> To do
From the entries below, copy every line that holds the word "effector".

Dataset items
+ + + + +

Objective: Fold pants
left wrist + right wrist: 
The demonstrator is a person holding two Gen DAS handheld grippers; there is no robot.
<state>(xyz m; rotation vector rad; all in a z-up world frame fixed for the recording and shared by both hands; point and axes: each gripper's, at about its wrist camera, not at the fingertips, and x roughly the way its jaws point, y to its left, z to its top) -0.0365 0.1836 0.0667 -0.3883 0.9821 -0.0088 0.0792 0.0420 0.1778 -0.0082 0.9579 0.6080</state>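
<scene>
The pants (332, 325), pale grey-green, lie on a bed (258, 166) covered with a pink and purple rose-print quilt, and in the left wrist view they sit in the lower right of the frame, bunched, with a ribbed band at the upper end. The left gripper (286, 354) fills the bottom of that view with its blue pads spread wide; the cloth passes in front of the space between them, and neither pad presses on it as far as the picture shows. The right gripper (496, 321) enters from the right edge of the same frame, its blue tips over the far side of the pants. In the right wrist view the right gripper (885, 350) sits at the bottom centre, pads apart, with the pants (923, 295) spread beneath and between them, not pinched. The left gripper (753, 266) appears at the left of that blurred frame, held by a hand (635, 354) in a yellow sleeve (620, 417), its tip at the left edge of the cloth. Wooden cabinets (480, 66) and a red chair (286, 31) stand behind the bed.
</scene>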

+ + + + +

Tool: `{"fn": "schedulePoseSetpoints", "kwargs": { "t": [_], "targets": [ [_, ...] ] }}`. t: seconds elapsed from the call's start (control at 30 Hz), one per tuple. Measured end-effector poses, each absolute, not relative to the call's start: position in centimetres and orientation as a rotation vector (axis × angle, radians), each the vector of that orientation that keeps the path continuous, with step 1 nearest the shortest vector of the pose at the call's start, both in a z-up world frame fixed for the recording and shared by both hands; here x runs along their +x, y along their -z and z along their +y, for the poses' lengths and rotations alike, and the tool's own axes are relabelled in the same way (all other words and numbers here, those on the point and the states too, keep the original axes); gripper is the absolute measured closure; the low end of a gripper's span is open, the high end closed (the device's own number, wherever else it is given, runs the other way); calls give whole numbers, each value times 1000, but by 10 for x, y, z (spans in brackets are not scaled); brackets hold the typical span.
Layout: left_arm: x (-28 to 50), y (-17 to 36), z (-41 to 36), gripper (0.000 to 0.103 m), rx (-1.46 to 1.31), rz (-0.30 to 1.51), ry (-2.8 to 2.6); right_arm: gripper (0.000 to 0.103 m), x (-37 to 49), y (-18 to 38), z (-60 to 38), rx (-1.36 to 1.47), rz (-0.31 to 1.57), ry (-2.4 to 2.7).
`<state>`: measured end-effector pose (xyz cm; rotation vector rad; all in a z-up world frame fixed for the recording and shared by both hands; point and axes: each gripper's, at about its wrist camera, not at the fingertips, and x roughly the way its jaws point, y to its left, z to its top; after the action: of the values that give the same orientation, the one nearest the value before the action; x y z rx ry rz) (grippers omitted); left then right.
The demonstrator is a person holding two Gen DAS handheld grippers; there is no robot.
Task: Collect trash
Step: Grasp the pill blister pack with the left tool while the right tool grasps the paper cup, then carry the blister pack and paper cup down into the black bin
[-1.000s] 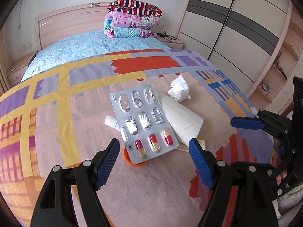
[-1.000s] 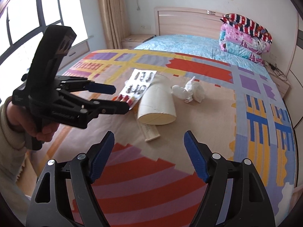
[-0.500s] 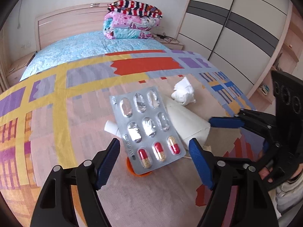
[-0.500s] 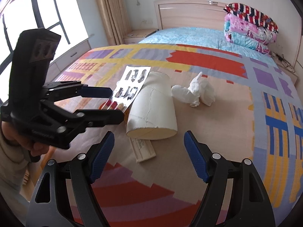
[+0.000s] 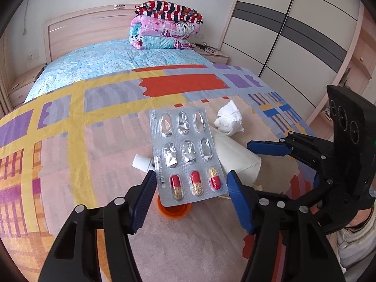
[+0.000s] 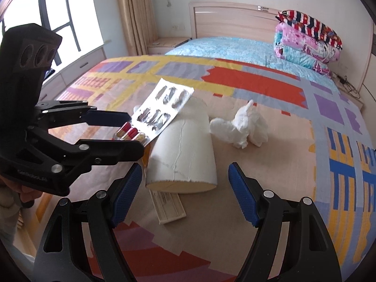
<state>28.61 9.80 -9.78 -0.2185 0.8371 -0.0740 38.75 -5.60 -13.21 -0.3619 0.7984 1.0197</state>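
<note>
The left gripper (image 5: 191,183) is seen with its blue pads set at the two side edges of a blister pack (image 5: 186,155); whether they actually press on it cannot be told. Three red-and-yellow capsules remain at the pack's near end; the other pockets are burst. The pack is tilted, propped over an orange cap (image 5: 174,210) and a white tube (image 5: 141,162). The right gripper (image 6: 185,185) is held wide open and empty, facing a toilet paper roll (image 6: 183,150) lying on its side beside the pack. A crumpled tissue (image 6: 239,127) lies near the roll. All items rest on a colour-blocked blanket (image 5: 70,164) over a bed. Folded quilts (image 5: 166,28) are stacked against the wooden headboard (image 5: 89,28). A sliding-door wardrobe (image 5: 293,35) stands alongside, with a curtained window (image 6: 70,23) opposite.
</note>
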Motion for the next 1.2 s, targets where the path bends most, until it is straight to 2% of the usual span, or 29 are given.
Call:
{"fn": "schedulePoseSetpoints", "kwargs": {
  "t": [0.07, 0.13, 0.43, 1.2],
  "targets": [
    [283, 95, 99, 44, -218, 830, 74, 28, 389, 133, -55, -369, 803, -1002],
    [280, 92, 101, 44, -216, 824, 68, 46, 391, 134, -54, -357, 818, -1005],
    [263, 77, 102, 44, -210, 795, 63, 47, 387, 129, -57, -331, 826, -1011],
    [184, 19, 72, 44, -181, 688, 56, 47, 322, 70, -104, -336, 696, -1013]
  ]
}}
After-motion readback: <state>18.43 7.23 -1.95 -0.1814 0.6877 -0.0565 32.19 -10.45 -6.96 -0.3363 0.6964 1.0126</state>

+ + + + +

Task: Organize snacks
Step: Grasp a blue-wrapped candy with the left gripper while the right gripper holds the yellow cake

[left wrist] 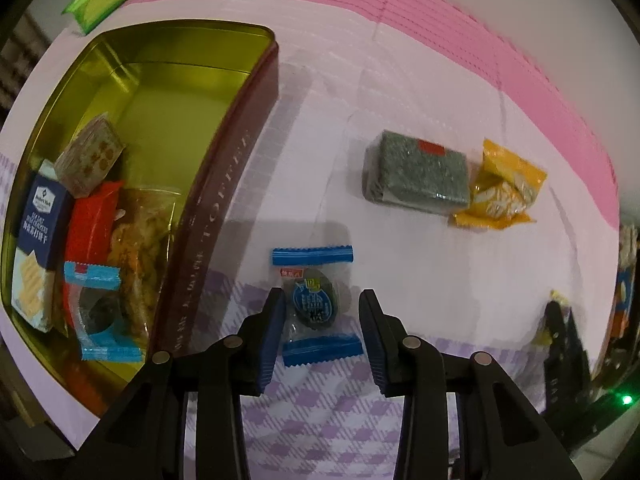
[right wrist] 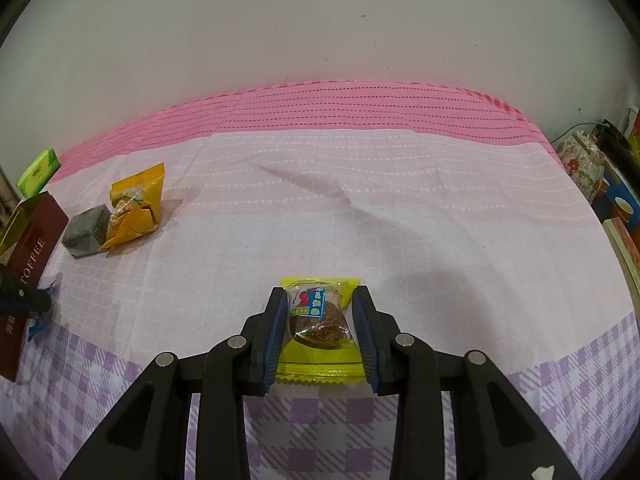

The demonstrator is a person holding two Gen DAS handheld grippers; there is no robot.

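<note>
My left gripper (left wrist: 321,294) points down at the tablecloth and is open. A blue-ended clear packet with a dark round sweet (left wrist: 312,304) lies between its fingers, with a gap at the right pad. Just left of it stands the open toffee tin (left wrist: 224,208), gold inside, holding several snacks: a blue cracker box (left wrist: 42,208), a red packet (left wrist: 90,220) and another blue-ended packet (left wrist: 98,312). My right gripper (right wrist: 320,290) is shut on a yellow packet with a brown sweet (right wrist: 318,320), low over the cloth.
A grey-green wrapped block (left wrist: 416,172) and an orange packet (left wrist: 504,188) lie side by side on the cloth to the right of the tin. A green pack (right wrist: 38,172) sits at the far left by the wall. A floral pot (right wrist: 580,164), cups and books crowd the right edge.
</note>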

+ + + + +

> Completed task
Tool: `{"fn": "schedulePoseSetpoints", "kwargs": { "t": [_], "targets": [ [_, ...] ] }}`. t: seconds elapsed from the call's start (control at 30 Hz), one per tuple. Measured end-effector poses, each absolute, not relative to the call's start: position in centimetres and orientation as a rotation vector (axis × angle, radians), each the vector of that orientation that keeps the path continuous, with step 1 nearest the shortest vector of the pose at the call's start, both in a z-up world frame fixed for the recording and shared by both hands; here x runs along their +x, y along their -z and z along their +y, for the poses' lengths and rotations alike, and the tool's own axes are relabelled in the same way (all other words and numbers here, those on the point and the states too, keep the original axes); gripper is the absolute measured closure; the low end of a gripper's span is open, the high end closed (the device's own number, wherever else it is given, runs the other way); calls give whole numbers, each value times 1000, but by 10 for x, y, z (spans in brackets are not scaled); brackets hold the typical span.
`<state>`: measured end-effector pose (xyz cm; rotation vector rad; all in a z-up world frame fixed for the recording and shared by both hands; point and axes: each gripper's, at about its wrist camera, not at the fingertips, and x roughly the way its jaws point, y to its left, z to its top; after the action: of the values that give the same orientation, the one nearest the value before the action; x y z rx ry rz) (grippers omitted); left then right.

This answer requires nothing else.